# Depreciate your rental or not?



## Karlhungus (Oct 4, 2013)

For those out there with a rental property, do you claim the depreciation on it every year on your taxes or not? My understanding is if you do, it gets added back on when you sell.


----------



## heyjude (May 16, 2009)

That is correct. If you plan to sell early, it might be better not to take depreciation. If you plan to keep the property for long term income, taking depreciation makes sense, especially when you are paying down a mortgage. That's what I do.


----------



## Plugging Along (Jan 3, 2011)

Some years I do, some I don't. It depends on what tax bracket and other deductions I have going. If we are already in a refund position I don't.


----------



## WiseOwl (Jan 1, 2015)

As the above posters elude to, the answer is really 'it depends'. The above are definitely some good considerations.

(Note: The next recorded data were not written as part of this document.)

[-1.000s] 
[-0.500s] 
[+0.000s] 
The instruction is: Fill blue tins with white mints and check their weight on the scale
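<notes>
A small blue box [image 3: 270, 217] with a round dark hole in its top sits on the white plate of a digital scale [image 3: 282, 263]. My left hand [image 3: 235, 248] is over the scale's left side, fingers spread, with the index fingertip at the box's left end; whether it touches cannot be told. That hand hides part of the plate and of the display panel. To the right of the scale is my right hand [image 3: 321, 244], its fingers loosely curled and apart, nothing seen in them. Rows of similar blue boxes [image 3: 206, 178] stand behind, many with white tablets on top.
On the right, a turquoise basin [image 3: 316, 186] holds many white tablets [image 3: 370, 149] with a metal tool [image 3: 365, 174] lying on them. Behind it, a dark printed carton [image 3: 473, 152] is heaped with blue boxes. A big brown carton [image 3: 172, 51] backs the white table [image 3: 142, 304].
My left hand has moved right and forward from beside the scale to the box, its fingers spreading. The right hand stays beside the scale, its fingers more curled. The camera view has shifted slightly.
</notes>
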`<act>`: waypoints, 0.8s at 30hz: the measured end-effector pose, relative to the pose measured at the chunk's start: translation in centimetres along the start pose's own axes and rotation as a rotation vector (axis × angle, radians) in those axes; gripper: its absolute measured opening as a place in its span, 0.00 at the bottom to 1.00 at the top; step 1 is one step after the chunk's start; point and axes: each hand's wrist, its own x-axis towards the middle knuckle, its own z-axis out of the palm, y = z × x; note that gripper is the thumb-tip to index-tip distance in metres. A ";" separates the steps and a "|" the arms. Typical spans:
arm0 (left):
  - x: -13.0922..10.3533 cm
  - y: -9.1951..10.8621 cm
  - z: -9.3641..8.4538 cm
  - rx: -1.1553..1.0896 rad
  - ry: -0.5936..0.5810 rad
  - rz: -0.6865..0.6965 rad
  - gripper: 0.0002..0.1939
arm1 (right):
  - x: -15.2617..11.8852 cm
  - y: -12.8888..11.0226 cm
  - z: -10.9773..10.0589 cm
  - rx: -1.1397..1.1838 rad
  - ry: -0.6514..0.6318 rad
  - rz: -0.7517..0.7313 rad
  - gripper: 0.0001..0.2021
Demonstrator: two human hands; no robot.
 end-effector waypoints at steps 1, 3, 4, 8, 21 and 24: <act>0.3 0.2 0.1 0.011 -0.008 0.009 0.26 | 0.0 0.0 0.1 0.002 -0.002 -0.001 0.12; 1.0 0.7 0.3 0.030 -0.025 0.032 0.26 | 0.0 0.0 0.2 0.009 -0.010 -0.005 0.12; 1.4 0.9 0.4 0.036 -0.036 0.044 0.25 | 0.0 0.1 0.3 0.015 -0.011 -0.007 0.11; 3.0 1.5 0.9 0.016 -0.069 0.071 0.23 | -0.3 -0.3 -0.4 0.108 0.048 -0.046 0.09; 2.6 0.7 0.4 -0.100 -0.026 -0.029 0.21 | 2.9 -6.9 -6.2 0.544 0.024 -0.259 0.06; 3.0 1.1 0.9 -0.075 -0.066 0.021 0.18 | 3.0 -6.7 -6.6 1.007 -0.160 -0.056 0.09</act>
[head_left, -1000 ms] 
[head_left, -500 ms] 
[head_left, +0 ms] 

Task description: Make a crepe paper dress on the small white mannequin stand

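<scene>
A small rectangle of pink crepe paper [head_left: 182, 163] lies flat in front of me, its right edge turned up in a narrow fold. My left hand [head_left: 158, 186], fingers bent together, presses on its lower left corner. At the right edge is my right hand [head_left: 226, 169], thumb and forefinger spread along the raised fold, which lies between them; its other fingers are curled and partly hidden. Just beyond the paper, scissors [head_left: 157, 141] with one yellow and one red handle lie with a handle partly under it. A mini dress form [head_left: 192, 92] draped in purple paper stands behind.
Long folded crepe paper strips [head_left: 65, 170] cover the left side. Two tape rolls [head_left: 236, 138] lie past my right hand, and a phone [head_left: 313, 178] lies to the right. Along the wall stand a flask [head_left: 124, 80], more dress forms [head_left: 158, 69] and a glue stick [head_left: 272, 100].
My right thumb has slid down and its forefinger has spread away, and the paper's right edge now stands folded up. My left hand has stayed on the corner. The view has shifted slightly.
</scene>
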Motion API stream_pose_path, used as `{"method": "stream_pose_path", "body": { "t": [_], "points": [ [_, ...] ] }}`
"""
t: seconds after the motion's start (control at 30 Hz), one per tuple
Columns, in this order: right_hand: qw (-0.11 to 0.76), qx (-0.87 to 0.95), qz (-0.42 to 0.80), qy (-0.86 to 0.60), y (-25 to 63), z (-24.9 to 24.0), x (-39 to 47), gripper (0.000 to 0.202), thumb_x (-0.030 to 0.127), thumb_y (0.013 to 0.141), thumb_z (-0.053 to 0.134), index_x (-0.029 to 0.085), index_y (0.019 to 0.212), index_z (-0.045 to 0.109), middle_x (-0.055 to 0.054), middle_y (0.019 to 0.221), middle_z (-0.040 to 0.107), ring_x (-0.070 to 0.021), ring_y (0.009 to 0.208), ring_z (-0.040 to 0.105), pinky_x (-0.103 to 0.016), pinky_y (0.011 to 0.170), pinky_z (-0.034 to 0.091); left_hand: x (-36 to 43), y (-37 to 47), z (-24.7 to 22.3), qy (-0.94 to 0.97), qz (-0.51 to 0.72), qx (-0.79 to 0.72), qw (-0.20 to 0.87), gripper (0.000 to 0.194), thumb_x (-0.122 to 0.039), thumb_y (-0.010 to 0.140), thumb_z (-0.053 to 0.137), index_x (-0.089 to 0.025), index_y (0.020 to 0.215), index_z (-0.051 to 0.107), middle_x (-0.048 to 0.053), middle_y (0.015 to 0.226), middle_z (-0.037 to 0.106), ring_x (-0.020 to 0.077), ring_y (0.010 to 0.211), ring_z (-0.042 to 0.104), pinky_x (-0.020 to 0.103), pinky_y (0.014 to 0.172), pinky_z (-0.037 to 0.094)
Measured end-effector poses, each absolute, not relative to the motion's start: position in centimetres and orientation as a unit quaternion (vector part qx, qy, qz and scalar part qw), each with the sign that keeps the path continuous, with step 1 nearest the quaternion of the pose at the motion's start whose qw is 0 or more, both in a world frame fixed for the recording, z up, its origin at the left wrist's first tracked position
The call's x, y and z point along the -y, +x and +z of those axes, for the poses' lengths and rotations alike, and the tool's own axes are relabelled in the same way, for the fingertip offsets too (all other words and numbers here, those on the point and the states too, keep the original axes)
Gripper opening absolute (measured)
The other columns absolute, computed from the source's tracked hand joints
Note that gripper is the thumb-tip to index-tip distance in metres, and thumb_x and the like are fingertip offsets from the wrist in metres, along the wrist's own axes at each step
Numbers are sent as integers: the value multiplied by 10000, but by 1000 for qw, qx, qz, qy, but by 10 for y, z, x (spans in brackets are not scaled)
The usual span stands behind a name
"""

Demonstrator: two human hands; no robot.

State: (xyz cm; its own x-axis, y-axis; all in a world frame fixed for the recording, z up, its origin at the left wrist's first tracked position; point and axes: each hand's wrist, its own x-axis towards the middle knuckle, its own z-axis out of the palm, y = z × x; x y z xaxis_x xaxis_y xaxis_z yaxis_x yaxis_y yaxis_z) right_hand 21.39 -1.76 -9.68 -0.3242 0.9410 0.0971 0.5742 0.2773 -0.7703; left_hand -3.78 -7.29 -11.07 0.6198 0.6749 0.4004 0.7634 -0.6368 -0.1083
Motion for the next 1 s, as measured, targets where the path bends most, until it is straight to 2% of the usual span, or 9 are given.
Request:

Another consideration that can be quite easily overlooked is whether you ever eventually plan to move in to the rental property. In that case, you will not want to claim CCA on the property. By never having claimed CCA, you will have access to an election to defer the capital gain that would otherwise be deemed to occur on the change-in-use until the year that you eventually sell the property. 

May seem trivial to think about when first starting to rent the property out, but I actually do see this scenario play out quite often in practice.


----------



## gt_23 (Jan 18, 2014)

Karlhungus said:


> For those out there with a rental property, do you claim the depreciation on it every year on your taxes or not? My understanding is if you do, it gets added back on when you sell.


Here's a rule of thumb I use, but it really depends on your age/tax situation:

Sell <= 4 years - no depreciation
4 year < Sell <8 years - partial deprecation (usually no more than 50% of allowance)
Sell >= 8 years - full depreciation

*this does not apply to US real estate, where the tax treatment is much better


----------



## Rusty O'Toole (Feb 1, 2012)

You are allowed to take depreciation but don't have to. So, use it if it will reduce your taxes but don't if it won't.

Depreciation is "recaptured" when you sell. Your profit = your selling price - your cost. Your cost is reduced by the amount of depreciation you take, so it makes your profit larger.

Most accountants will advise you to take the money when you can. In other words, if depreciation will save you money, take it.


----------



## CPA Candidate (Dec 15, 2013)

Think about this, do houses usually go down in value over time? Then why are you taking depreciation expense? It will have to be paid back in one giant lump sum as CCA recapture when you sell, pushing you into higher brackets possibly.


----------